Indirial stared back, until finally Tartarus turned to march down the hallway.

If Azura was anywhere, it was probably with Simon, but the Fangs could sometimes be kept in the bedrooms instead of the entry hall. There was no telling where Kai or Mithra were; as far as Indirial knew, Kai had never used Valin’s bedroom, even though Mithra would have granted him access. It wasn’t worth chasing down all the possibilities looking for Kai, not when Kai was far more likely to lock himself in the House anyway. That was what he’d done for practically twenty-five years. If Azura was in the bedroom, then Simon was disarmed, and that was a bonus. If not, then Indirial got the chance to challenge the boy for his blade.

Either way, it was a win for him.

Then he noticed the Eldest was missing.

***

Kai stood on a circle of earth in a sea of darkness.

All around him, in every direction, was complete emptiness. He could still see, somehow, as though he and his little chunk of rock and dirt were outlined in dim light. Not that there was much to see, in this room.

Idly he wondered if the room had a name. Probably not; it served no function, and as far as he knew, granted no power. It did, however, have a guardian.

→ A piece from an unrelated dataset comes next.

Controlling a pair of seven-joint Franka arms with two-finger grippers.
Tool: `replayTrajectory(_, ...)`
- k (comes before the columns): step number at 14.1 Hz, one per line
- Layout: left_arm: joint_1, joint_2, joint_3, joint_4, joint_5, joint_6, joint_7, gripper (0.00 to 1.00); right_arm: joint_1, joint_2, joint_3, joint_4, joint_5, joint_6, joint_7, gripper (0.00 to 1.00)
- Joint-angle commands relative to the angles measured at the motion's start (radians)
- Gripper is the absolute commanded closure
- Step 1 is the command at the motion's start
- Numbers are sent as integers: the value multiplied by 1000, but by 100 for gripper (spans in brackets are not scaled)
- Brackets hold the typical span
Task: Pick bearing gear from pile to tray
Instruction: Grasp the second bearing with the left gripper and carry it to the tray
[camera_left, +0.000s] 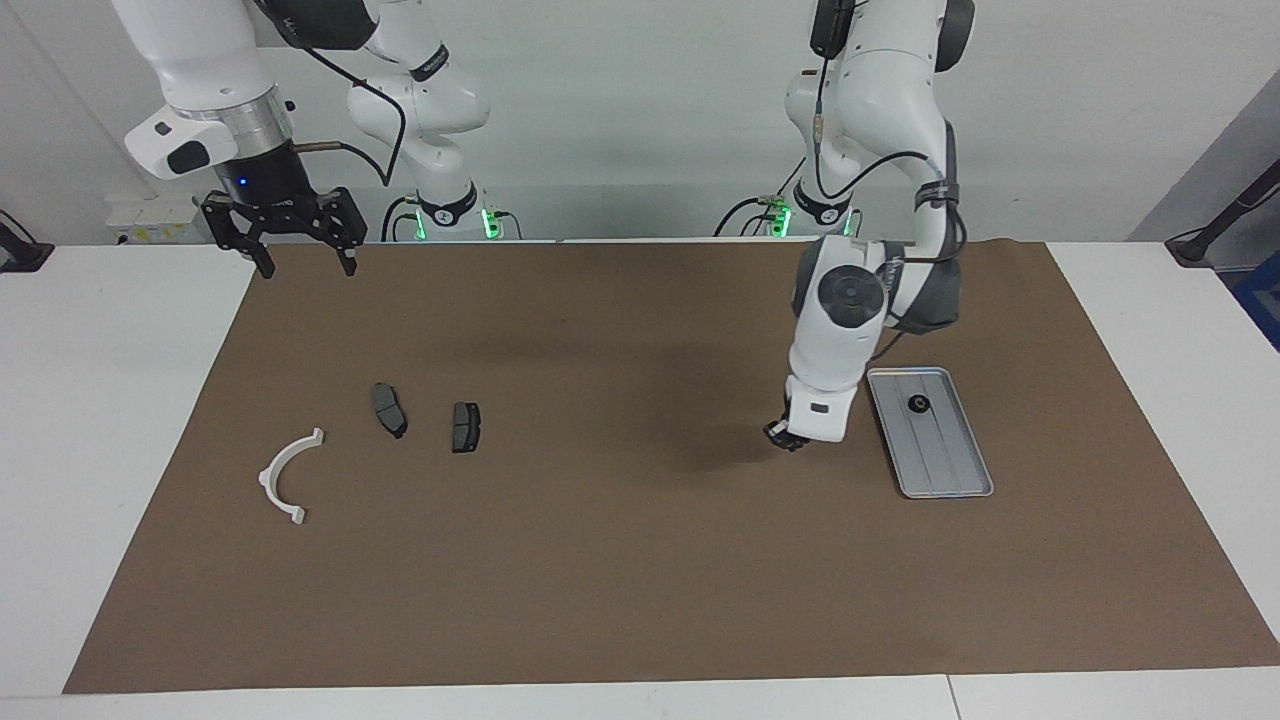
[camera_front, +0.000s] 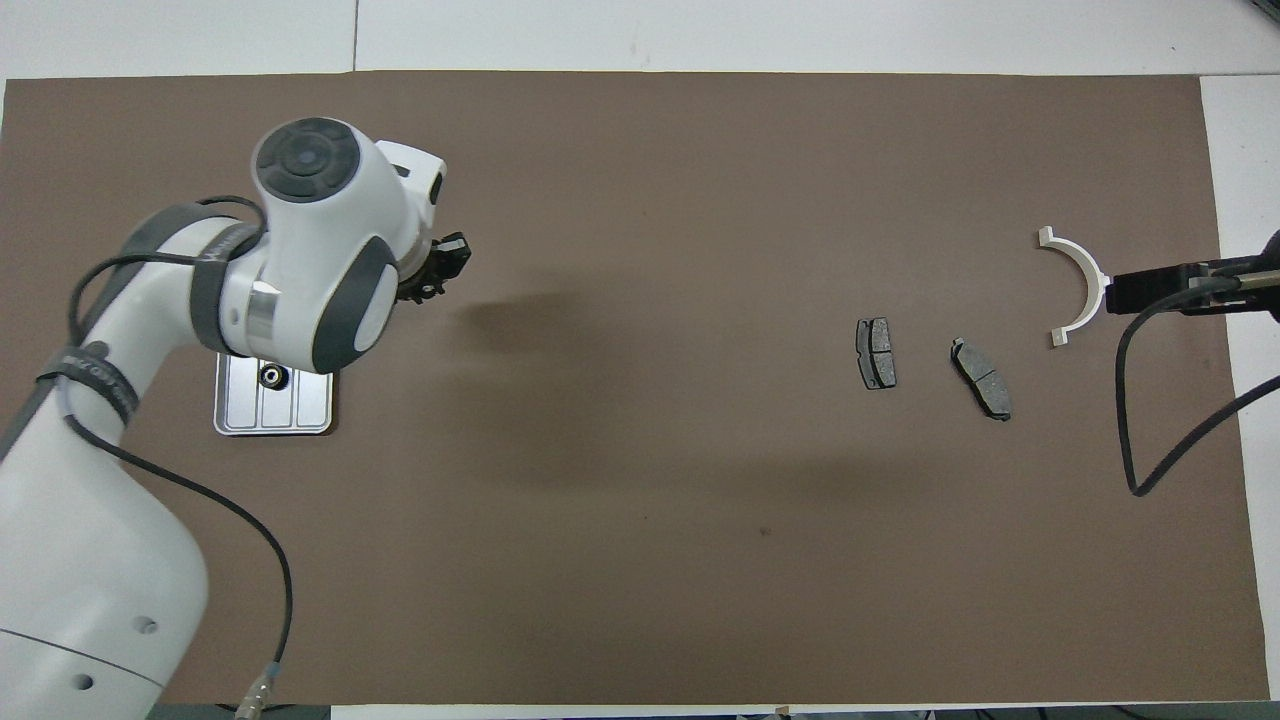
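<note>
My left gripper (camera_left: 785, 435) (camera_front: 440, 272) hangs low over the brown mat, just beside the silver tray (camera_left: 945, 490) (camera_front: 300, 408), and is shut on a small dark bearing gear that its fingertips mostly hide. Another black bearing gear (camera_left: 916, 403) (camera_front: 270, 377) lies in the tray. The pile is at the right arm's end: a white arc (camera_left: 285, 475) (camera_front: 1082, 278) and two dark grey plates (camera_left: 389, 410) (camera_left: 465, 427) (camera_front: 876, 352) (camera_front: 982, 378). My right gripper (camera_left: 308, 268) (camera_front: 1120, 293) waits open and empty, high over the mat's edge by that pile.
The brown mat (camera_left: 620, 580) covers most of the white table. The left arm's forearm overhangs much of the tray in the overhead view. A black cable (camera_front: 1130, 420) dangles from the right arm.
</note>
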Motion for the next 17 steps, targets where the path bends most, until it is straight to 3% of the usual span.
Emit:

Standing on his circle of earth, knees bent, Mithra held before him in both hands, Kai waited.

As usual, he heard the guardian before he saw it: the ringing rattle of steel against steel, growing until it was louder than thunder, getting closer. He closed his eyes, focusing on the sound. For the tenth time that minute, he wished for his dolls.

Then he threw himself to the side as a chain the width of a house drove through empty space, missing him by a hair.

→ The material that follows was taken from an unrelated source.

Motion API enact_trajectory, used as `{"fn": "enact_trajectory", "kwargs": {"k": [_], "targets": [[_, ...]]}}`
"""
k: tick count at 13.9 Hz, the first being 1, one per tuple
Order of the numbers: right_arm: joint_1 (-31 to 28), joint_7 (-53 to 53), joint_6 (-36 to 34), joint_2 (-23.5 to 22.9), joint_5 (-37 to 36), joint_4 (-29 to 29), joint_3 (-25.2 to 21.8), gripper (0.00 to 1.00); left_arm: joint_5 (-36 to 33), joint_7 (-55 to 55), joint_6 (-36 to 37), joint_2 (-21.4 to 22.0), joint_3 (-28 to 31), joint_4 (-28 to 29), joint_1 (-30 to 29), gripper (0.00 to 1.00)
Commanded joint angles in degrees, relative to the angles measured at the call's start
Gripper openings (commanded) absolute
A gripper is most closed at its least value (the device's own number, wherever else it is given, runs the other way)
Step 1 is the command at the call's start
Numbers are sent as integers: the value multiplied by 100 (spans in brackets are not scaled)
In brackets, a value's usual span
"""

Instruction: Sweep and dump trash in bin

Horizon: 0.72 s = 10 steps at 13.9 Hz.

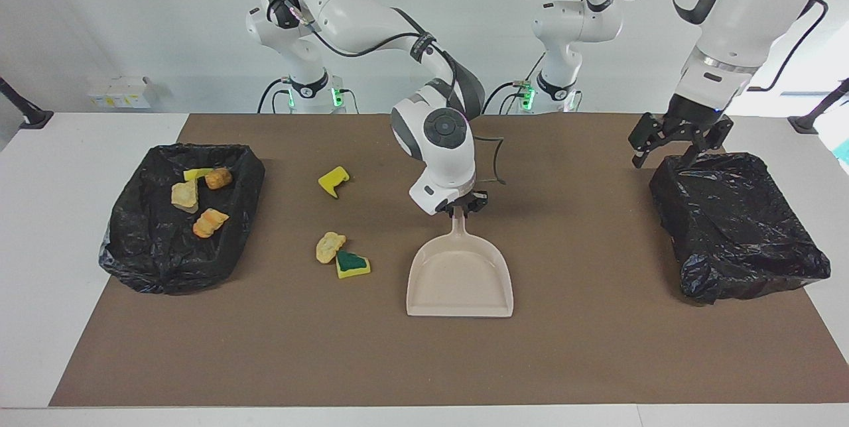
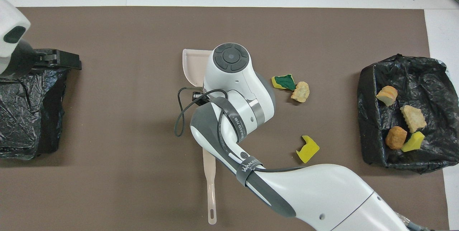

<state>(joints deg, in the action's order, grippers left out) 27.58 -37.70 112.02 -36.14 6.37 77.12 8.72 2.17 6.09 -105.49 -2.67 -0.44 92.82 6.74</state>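
right arm [image 2: 233, 91] covers most of the dustpan [image 2: 192, 64]; three scraps [image 2: 300, 91] beside it.

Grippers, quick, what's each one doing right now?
Left gripper: open, empty, over the empty bin.
Right gripper: at the dustpan handle; grip cannot be told.

A brown mat [image 1: 570, 347] covers the white worktop [image 1: 60, 215]. On it lie a dustpan [image 1: 459, 279], a brush [image 2: 210, 184], three scraps [image 1: 337, 257] and two black-lined bins [image 1: 176, 215].
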Motion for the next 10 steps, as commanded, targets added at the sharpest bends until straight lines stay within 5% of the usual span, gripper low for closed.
{"fn": "enact_trajectory", "kwargs": {"k": [1,4,10], "targets": [[-15,-35,320,19,31,-136,-11,100,-58,155,-112,-49,70,-89,100,100],[-112,-35,207,264,49,144,-11,100,-59,199,-112,-84,61,-89,213,100],[125,-44,241,1520,66,1786,-2,100,-50,893,-305,-392,61,-133,679,100]]}}
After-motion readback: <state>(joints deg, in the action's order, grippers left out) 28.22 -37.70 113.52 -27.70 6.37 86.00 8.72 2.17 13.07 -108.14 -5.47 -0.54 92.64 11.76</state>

The chain seemed to scream like an enraged bull, its links whipping by one after the other, wider around than his body, faster than a speeding horse. He ran Mithra’s edge along the chain, letting her blade throw up sparks against the chain’s seemingly infinite steel.

It roared again. As the guardian chain stretched out, it seemed miles long against the darkness, its head looping up and around to come lunging back down toward Kai like a striking snake.

He leaped from his circle of earth, suspended over the void for one long second before he crashed back down onto a second floating island of soil and stone.

The chain’s head slammed into the circle where he had first stood. It didn’t blast straight through the earth, as he would have expected, but pushed it down instead like a hammer driving a nail.

Then the darkness seemed to peel away from itself, black becoming storm-gray, and the Eldest Nye stood beside him on his little island.

“Ah, and here you are, to spoil another wonderful day,” Kai said.

For once, the Eldest wasn’t in the mood to trade insults. “The House is under attack.”

From the void, the head of the steel chain gleamed, rushing up at him like a blacksmith’s hammer big enough to knock the tower off a castle. He was too far away from the next island to jump, even with Benson’s steel running through him, so he focused on his target destination and called smoke.